Exercise objective
The task calls for each record to be given again exactly.

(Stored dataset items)
-=-=-

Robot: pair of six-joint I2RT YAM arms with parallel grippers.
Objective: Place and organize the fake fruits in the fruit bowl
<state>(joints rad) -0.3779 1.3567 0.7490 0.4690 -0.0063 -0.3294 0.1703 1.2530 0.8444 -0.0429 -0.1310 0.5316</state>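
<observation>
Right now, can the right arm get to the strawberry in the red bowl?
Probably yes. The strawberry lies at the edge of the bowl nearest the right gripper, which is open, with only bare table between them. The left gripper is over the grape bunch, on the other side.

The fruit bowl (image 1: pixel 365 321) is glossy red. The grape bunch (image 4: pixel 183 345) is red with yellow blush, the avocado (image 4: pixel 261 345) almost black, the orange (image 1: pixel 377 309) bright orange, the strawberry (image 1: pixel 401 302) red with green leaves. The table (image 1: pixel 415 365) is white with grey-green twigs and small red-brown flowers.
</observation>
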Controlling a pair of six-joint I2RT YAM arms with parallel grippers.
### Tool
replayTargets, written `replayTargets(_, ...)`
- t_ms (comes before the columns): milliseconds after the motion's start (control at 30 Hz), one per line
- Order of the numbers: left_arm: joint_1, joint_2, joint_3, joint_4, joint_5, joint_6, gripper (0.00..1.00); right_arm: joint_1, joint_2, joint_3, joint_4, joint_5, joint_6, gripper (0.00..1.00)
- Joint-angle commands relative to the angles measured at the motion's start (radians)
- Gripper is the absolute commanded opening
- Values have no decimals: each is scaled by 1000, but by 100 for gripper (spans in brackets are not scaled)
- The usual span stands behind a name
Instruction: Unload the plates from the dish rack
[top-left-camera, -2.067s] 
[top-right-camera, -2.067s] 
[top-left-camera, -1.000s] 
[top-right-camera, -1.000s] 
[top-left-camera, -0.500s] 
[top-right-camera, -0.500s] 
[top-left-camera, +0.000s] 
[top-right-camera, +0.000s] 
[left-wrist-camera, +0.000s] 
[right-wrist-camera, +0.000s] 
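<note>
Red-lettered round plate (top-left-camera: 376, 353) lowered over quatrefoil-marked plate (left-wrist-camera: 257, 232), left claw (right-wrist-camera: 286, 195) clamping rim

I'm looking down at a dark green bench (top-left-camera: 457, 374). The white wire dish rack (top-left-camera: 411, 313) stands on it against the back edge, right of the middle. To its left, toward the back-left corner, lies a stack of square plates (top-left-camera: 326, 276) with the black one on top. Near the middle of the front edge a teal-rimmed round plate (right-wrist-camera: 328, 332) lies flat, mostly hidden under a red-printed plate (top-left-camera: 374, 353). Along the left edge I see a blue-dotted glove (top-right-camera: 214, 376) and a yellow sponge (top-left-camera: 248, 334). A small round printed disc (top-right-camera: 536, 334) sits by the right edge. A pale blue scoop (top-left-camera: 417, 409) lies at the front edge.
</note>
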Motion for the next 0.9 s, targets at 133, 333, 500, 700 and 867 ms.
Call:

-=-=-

Solution
Robot: pair of six-joint I2RT YAM arms with parallel grippers.
Objective: Place and organize the fake fruits in the fruit bowl
<state>(joints rad) -0.3779 1.3567 0.7490 0.4690 -0.0063 -0.3294 0.1703 1.2530 0.8444 -0.0429 -0.1310 0.5316</state>
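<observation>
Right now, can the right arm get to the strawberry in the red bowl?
Probably yes. The strawberry lies at the edge of the bowl nearest the right gripper, which is open, with only bare table between them. The left gripper is over the grape bunch, on the other side.

The fruit bowl (image 1: pixel 365 321) is glossy red. The grape bunch (image 4: pixel 183 345) is red with yellow blush, the avocado (image 4: pixel 261 345) almost black, the orange (image 1: pixel 377 309) bright orange, the strawberry (image 1: pixel 401 302) red with green leaves. The table (image 1: pixel 415 365) is white with grey-green twigs and small red-brown flowers.
</observation>
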Controlling a pair of six-joint I2RT YAM arms with parallel grippers.
### Tool
replayTargets, written `replayTargets(_, ...)`
- t_ms (comes before the columns): milliseconds after the motion's start (control at 30 Hz), one per line
- Order of the numbers: left_arm: joint_1, joint_2, joint_3, joint_4, joint_5, joint_6, gripper (0.00..1.00); right_arm: joint_1, joint_2, joint_3, joint_4, joint_5, joint_6, gripper (0.00..1.00)
- Joint-angle commands relative to the angles measured at the motion's start (radians)
- Gripper is the absolute commanded opening
- Values have no decimals: each is scaled by 1000, but by 100 for gripper (spans in brackets are not scaled)
- The usual span stands behind a name
Instruction: Unload the plates from the dish rack
[top-left-camera, -2.067s] 
[top-right-camera, -2.067s] 
[top-left-camera, -1.000s] 
[top-right-camera, -1.000s] 
[top-left-camera, -0.500s] 
[top-right-camera, -0.500s] 
[top-left-camera, +0.000s] 
[top-right-camera, +0.000s] 
[left-wrist-camera, +0.000s] 
[right-wrist-camera, +0.000s] 
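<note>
Red-lettered round plate (top-left-camera: 376, 353) lowered over quatrefoil-marked plate (left-wrist-camera: 257, 232), left claw (right-wrist-camera: 286, 195) clamping rim

I'm looking down at a dark green bench (top-left-camera: 457, 374). The white wire dish rack (top-left-camera: 411, 313) stands on it against the back edge, right of the middle. To its left, toward the back-left corner, lies a stack of square plates (top-left-camera: 326, 276) with the black one on top. Near the middle of the front edge a teal-rimmed round plate (right-wrist-camera: 328, 332) lies flat, mostly hidden under a red-printed plate (top-left-camera: 374, 353). Along the left edge I see a blue-dotted glove (top-right-camera: 214, 376) and a yellow sponge (top-left-camera: 248, 334). A small round printed disc (top-right-camera: 536, 334) sits by the right edge. A pale blue scoop (top-left-camera: 417, 409) lies at the front edge.
</note>
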Motion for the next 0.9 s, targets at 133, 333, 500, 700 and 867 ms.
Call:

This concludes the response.